We do not reproduce it now, but remember about problem with one-byte
counter
of active I/O requests in RSX-11M system, where after 256 QIO$
directives
executive regards task able to swap... :-)
It is also looks strange that function 'get_new_mmu_context' takes asid
as
parameter, due it must be only 'asid_cache' -- all other values can lead
to problems. Really, both `r4xx0.c` and `r2300.c` use it only with
'asid_cache' parameter, so may be we eliminate second parameter at all
?
Suggested (tested for R3000) code looks fixing above problems,
due it uses all bits upper than hardware asid as their version:
<<<<<<<<<<<<<
/*
* All unused by hardware upper bits will be considered
* as software asid extension -- asid version.
*/
#define ASID_VERSION_MASK (~(ASID_MASK|(ASID_MASK-1)))
#define ASID_FIRST_VERSION ((~ASID_VERSION_MASK) + 1)

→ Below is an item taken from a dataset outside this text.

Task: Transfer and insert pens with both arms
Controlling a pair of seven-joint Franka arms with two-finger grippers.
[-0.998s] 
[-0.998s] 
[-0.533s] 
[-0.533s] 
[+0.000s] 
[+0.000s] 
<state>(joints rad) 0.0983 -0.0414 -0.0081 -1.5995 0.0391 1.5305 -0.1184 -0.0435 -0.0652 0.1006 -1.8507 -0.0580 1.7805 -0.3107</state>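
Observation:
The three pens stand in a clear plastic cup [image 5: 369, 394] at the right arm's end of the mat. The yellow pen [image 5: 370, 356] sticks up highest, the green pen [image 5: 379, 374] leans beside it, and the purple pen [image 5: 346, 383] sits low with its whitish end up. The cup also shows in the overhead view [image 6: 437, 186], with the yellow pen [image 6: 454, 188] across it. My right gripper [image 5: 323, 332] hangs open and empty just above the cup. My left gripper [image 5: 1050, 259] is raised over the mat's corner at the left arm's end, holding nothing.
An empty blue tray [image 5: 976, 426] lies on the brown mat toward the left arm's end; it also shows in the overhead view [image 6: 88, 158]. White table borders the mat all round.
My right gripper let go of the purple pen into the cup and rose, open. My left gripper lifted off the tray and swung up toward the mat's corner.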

extern inline void get_new_mmu_context(struct mm_struct *mm)
{
/* Version of task asid is zero or obsolete,
we should assign actual version and next hardware asid */
/* Increment _full_ asid carefully, to avoid zero version */
if (!(asid_cache += (1<<ASID_SHIFT)))
asid_cache = ASID_FIRST_VERSION;
/* For zero hardware part of asid we starts new process cycle,
so we need to invalidate all old-cycle TLB-entries */
if (!(asid_cache & ASID_MASK))
flush_tlb_all();
mm->context = asid_cache;
}
extern inline void get_mmu_context(struct task_struct *p)
{
struct mm_struct *mm = p->mm;
if (mm) {
/* Check if our ASID is of an older version and thus invalid */
if ((mm->context ^ asid_cache) & ASID_VERSION_MASK)
get_new_mmu_context(mm);
}
}
>>>>>>>>>>>>>>>
We also have changed line (in `r2300_resume`):
andi a3, KU_USER
to:
andi a3, ASID_MASK
due it eliminates TLB/ASID logic at all.
R4xx0-code looks does not have this problem.

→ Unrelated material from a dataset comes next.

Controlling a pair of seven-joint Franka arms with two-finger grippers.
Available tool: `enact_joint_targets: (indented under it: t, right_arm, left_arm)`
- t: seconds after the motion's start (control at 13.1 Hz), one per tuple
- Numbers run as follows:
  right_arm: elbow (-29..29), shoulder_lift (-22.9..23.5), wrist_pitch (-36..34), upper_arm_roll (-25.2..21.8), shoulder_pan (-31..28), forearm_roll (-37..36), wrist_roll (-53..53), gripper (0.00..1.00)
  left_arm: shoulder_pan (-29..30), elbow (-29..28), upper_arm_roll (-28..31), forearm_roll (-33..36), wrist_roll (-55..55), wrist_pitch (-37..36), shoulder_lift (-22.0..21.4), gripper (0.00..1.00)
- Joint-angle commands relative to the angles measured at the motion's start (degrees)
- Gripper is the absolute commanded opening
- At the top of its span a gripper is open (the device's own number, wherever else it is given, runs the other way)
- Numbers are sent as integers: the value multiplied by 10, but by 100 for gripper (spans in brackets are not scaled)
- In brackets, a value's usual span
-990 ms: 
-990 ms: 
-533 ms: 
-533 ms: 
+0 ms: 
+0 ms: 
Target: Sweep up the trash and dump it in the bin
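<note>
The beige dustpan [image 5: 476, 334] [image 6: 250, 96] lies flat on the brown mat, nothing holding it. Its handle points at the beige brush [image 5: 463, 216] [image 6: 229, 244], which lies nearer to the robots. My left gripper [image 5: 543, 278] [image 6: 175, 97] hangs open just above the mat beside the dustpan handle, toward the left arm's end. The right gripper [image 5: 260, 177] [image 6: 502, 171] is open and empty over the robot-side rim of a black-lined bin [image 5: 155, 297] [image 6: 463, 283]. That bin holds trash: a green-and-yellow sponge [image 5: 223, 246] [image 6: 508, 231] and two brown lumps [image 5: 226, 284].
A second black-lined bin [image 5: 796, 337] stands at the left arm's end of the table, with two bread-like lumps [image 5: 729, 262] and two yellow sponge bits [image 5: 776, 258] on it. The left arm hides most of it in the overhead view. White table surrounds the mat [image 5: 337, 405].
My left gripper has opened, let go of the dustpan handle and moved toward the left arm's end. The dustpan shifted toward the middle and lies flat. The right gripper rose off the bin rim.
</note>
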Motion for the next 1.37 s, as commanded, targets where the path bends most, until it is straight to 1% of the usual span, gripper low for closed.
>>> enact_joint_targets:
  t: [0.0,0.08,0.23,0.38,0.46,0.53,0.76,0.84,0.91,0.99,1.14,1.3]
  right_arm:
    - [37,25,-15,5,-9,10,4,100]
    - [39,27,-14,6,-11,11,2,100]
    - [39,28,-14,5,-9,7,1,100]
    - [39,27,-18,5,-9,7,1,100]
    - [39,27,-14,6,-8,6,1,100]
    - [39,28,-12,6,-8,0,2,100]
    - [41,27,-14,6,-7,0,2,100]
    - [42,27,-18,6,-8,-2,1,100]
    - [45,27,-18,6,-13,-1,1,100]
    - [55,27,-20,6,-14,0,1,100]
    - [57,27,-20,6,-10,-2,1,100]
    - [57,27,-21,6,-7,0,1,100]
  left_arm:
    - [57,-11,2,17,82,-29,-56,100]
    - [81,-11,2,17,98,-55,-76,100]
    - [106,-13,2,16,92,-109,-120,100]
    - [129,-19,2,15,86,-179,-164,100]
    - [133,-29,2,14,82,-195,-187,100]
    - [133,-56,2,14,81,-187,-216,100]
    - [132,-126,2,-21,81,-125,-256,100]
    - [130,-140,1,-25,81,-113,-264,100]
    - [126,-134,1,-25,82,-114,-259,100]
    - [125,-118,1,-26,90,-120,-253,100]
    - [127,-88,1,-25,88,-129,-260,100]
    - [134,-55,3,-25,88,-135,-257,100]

After this change 'flush_tlb_all()' was removed from 'switch_to' without
problems.
'wire_mappings_r3000' which looks present by historical/(futures ?)
reasons,
does not restore ENTRYHI correctly, what can also lead to problems.

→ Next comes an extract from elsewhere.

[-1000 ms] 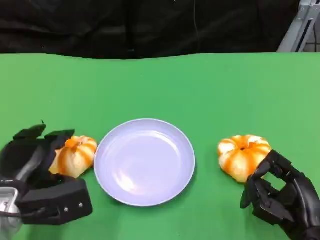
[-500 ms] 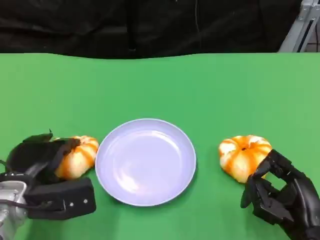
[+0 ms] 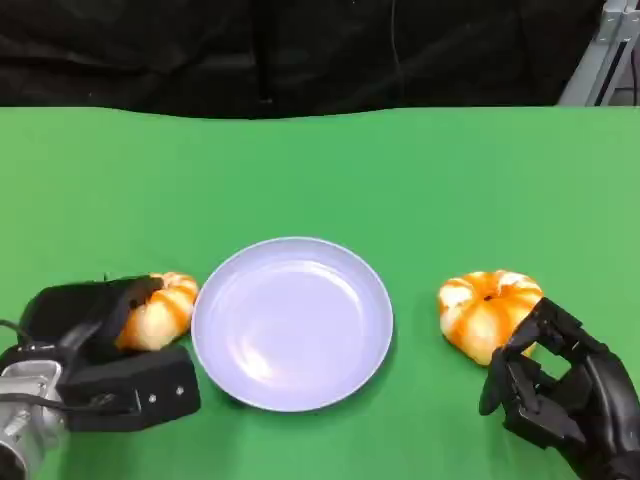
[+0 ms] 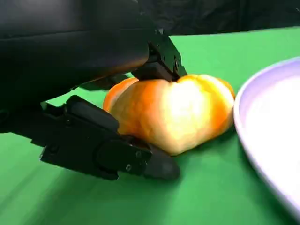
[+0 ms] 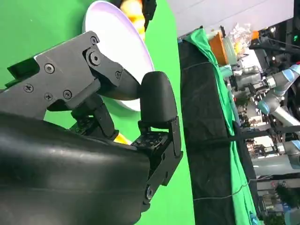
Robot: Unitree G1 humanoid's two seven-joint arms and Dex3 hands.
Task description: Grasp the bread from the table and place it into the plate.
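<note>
Since the earlier frame the left hand (image 3: 85, 345) has closed further over the left bread (image 3: 160, 310), which lies on the counter (image 3: 320, 170) just left of the plate (image 3: 292, 322). Its fingers (image 4: 108, 150) now clamp the bread from both sides, probably to lift it over the plate's rim. The right bread (image 3: 488, 312) lies to the right of the plate. The right hand (image 3: 555, 395) touches it with curled fingers; I cannot tell if they grip.

bread: 2 — one at lower left (image 3: 160, 312), one at lower right (image 3: 488, 312) | plate: 1 — lower centre (image 3: 292, 322) | hands: 2 — left (image 3: 95, 350), right (image 3: 560, 395) | bench: 1 (image 3: 320, 170)
</note>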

Fortunately, it is called only at kernel startup.
o Strange code detected in 'lib/memcpy.S' file:
Code, checking memmove arguments overlapping, looks like:
<<<<<<<<<<<
LEAF(memmove)
sltu t0, a0, a1 # dst < src -> memcpy
bnez t0, memcpy
addu v0, a0, a2
sltu t0, v0, a1 # dst + len < src -> non-
bnez t0, __memcpy # overlapping, can use memcpy
move v0, a0 /* return value */
END(memmove)
LEAF(__rmemcpy) /* a0=dst a1=src a2=len */
addu a0, a2 # dst = dst + len
addu a1, a2 # src = src + len
/* many comments */
r_end_bytes:
lb t0, -1(a1)
subu a2, a2, 0x1
sb t0, -1(a0)
subu a1, a1, 0x1
bnez a2, r_end_bytes
subu a0, a0, 0x1
r_out:
jr ra
move a2, zero
>>>>>>>>>>>>
First branch is okey: when destination is less than source, we can use
memcpy.
But second condition checks something strange...
Really, see picture:
<.........src..........> <---- memcpy
<......dst.......>
<.........src..........>
<.......dst.......> <---- rmemcpy
<.........src..........>
<....dst....> <---- memcpy
So, best check should be: src + len < dst
The result is not a bug, but a feature -- in a half of cases use
4-slower code.
Suggested (tested) code is following:
<<<<<<<<<<<<
LEAF(memmove)
sltu t0, a0, a1 # dst < src -> memcpy
bnez t0, memcpy
addu v0, a1, a2
sltu t0, v0, a0 # src + len < dst -> memcpy
bnez t0, __memcpy
move v0, a0 /* return value */
END(memmove)
>>>>>>>>>>>>
After above changes were produced, Linux compiles GDB normally
(and even seems faster), using two gcc in parallel, and with restored
`r2300.c` TLB-optimization code -- we have removed our (introduced for
test)
TOTAL_TLB_FLUSH logic from one.
Gleb Raiko will send our patch to Harald, due we have more fixes, than
were described here, so ask Harald for actual code.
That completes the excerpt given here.